The effective action of the system of smoke and heat evacuation occurs in the first stage of the fire, with temperatures up to 300 ° C. It therefore emphasizes that the EFC systems, like all other fire protection systems, shall come into operation in the first minutes after the outbreak of the fire. The UNI 9494, already in the definitions and terms, introduces the compartment (A), sector limited by building walls and ceilings resistant to fire and the compartment ceiling (As), area between two walls or between smoke-tight two structural elements similar (for example beams).
Paragraph 5 of the UNI 9494 defines how the system should be designed.

The EFC must meet a number of features that the manufacturer must satisfy. Every single EFC has its own opening command with an independent source of energy and thermal release at 68, 93 or 141 ° C. The autonomous source of energy is a cartridge containing 30 g of CO2. Each group of EFC, group that covers a compartment or a part of a compartment (generally areas from approximately 1600 m2), has its own command to open fire. This remote control is the most important because it provides ventilation fire, evacuation of smoke and hot gases from the area under fire.
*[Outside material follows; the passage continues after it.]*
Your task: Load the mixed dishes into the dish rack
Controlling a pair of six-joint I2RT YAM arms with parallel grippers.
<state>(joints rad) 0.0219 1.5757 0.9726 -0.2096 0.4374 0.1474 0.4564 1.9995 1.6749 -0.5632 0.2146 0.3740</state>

In paragraph 6 of the UNI 9494 parameters that are taken into consideration are the speed of propagation of the fire, the expected duration of the fire itself, the geometry, ie the compartment.
With the first parameter you want to consider the amount of smoke and hot gases produced. Do not require the fire load, but the speed with which the brazier widens. And you give three hypotheses:

  • low speed
  • normal
  • high

It is not easy to use the low speed, because they are just a few plastic packaging to bring the case to the average speed. The speed is high in products and substances with rapid combustion, almost all players. The second parameter, the development time of the fire, is given by the sum of the alarm time (O min. With automatic smoke detection, 5 min. In the presence of men) and the time for action by the fire brigade, 5 min. for internal team, 20 min. for external team. It keeps tripping time lowest, 5 min., If any automatic shutdown as the sprinkler.
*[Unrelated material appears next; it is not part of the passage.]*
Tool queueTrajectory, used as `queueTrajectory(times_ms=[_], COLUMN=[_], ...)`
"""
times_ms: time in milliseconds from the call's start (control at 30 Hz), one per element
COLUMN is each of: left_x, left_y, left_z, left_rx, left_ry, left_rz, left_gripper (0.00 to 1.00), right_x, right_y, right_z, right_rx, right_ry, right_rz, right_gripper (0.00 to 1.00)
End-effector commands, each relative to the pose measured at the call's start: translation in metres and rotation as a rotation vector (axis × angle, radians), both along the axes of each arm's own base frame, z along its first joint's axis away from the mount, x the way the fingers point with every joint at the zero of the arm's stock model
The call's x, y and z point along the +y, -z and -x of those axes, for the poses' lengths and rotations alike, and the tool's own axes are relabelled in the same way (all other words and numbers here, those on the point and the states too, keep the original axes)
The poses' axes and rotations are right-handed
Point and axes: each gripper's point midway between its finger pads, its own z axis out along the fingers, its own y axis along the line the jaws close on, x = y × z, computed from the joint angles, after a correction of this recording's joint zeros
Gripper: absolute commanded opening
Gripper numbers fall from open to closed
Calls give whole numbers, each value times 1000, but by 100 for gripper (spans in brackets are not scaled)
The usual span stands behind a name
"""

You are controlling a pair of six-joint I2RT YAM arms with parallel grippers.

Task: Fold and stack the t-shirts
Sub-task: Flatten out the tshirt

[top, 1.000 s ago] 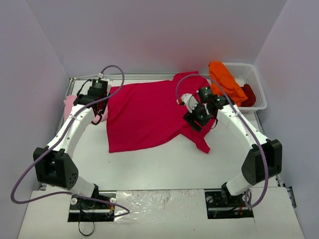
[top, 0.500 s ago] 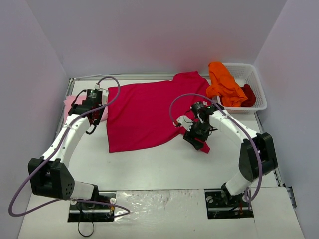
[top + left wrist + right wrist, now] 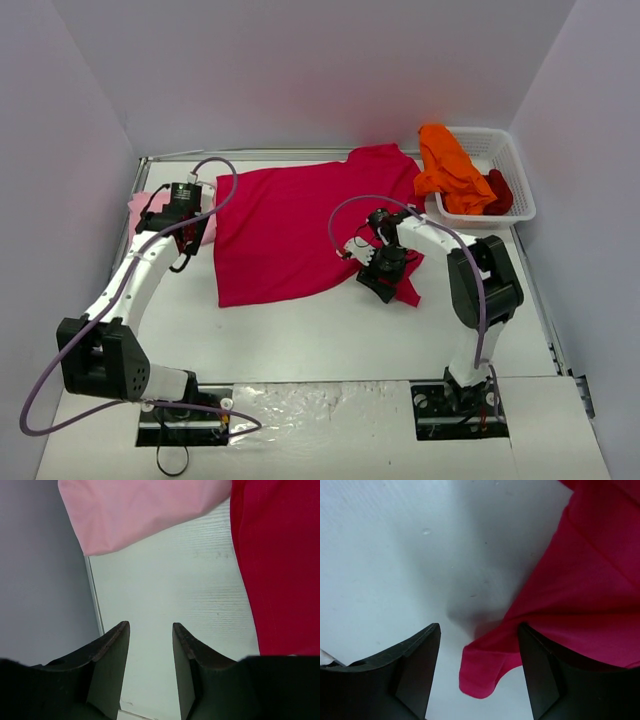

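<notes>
The large crimson t-shirt (image 3: pixel 295 225) lies spread across the middle of the table, one corner trailing toward the near right. My right gripper (image 3: pixel 386 279) hangs low over that corner. It is open, and the rounded tip of the crimson cloth (image 3: pixel 482 677) lies loose between its fingers (image 3: pixel 417 665). My left gripper (image 3: pixel 187 238) is open over bare table (image 3: pixel 165 580), between the pale pink t-shirt (image 3: pixel 140 510) and the crimson shirt's left edge (image 3: pixel 280 565), with nothing in it. The orange t-shirt (image 3: pixel 450 168) drapes over the basket's rim, and the dark red t-shirt (image 3: pixel 499 192) sits inside.
A white mesh basket (image 3: pixel 515 152) stands at the far right. The pale pink shirt (image 3: pixel 140 205) lies against the left wall (image 3: pixel 40 580). A grey wall encloses the table on the far side and both flanks. Bare table (image 3: pixel 320 330) shows in front of the crimson shirt.
My right gripper moved toward the near left, from the shirt's right side down to its trailing corner. My left gripper shifted slightly nearer and leftward off the shirt's collar edge.
</notes>
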Motion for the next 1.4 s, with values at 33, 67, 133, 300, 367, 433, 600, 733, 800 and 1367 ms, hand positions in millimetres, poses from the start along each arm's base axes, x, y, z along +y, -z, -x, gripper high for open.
queueTrajectory(times_ms=[33,67,133,300,367,433,600,733,800,1367], left_x=[2,2,2,0,-1,-2,-3,-4,-4,-6], left_y=[-13,-13,-10,-6,-5,-4,-3,-2,-1,1], left_z=[-1,-1,0,0,0,0,0,1,1,1], left_rx=[-48,-49,-45,-36,-34,-30,-24,-17,-13,18], left_ry=[3,3,7,15,18,21,25,28,29,38], left_rz=[9,9,11,18,23,26,33,38,37,44], left_gripper=[39,39,39,39,39,39,39,39,39,40], right_x=[-3,-4,-9,-16,-17,-19,-24,-38,-49,-87], right_y=[-3,-5,-6,-18,-26,-29,-38,-41,-37,-37], right_z=[-17,-20,-27,-39,-40,-40,-38,-41,-44,-31], right_rx=[-69,-84,-133,-223,-245,-256,-272,-248,-229,-194], right_ry=[33,42,68,114,125,134,173,283,348,452], right_rz=[45,50,77,106,100,98,80,28,26,0], right_gripper=[60,60,60,39,21,3,0,0,0,48])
The trip time is given by the external team of firefighters. In general, it is estimated 1km = 1 min., In areas with difficult traffic, it is advisable to confirm the time from the provincial command.

GROUP SIZE (GD)

Alarm Time + Time = Time to start operations development Fire

The third parameter analyzes the environment, the compartment, the surface, the shape and the height of the cover, the presence of smoke curtains that create compartments ceiling (useful tanks of smoke and hot gases), the free height from fumes that must be given (half medium height, not less than 2 m).
The determining factor for the good functioning of a system of evacuation of smoke and heat is the correct sizing of the evacuator; The dimensioning of a smoke extractor and heat depends on the thickness of the layer of smoke that can collect in the upper part of the ceiling.
The smoke and heat must be distributed more evenly as possible within the area to be protected. In calculating the number of evacuators to install is always preferable to adopt a larger number of apparatuses of more contained dimension rather than the reverse.
In cases where zones of the area to be protected are partially separated by walls, beams, currents or other building elements, must be installed a smoke extractor for each zone.
In environments where there are ceilings that can lead to the accumulation of heat, it is necessary to provide additional openings.
With the G.D. obtained and with the clear height y from fumes (or yc) will determine the coefficients of sizing, as a percentage of the surface of the compartment A.

SIZING COEFFICIENTS

* It is estimated with yc (correction factor) if. As> 1600 m2 or. hc

If A is 1600 m2 or less, and the average height of segment h greater than or equal to 4 m, the first line gives the values ​​for (y = 0.5 h).
If A is greater than 1600 m2, is seeking yc = y + Dh / 2 * (A – 1600) / 1600 y that is corrected by an addition that takes into account two factors, the effect curtains (Dh / 2) and the effect of a large hall (A – 1600) / 1600.
The first is developed Dh = h – (y + hc), where h = average height of the segment, y = h / 2 and hc = height curtain, when the curtain goes up to h / 2 vanishes.
This means that if the portfolio is divided by sub-ceiling of 1600 m2 (or less) and the curtains come down to half height or more, the smoke and hot gases produced by the fire do not go to the ceiling adjacent compartments. Two fundamental implications:

    I contain

 

  • for a period of a few minutes the fire in a single compartment on the ceiling, the other sectors remain ceiling “white “, “cold ” with the EFC closed. You get a sharp improvement in the overall security

 

The SUT

 

  • the EFC is the minimum, so you realize economies of equipment and opening to the foot that can be sensitive.

 

The second factor varies from 0.0 to 1.0; for A = 1600 m2 is 0. For A = 3200 m2 is 1. If A greater than 3200 m2, (A – 1600) / 1600 is increasingly 3,200 m2.
The sizing concludes with the calculation of yc, which will be between 0.50 h and 0.75 h. For example, with a G.D. 4 (building, smoke detection system, operating time 15 min., Speed ​​of development normal fire), the coefficient of sizing can vary from 0.8% to 2.1%, depending on the size of the environment and the presence of smoke curtains.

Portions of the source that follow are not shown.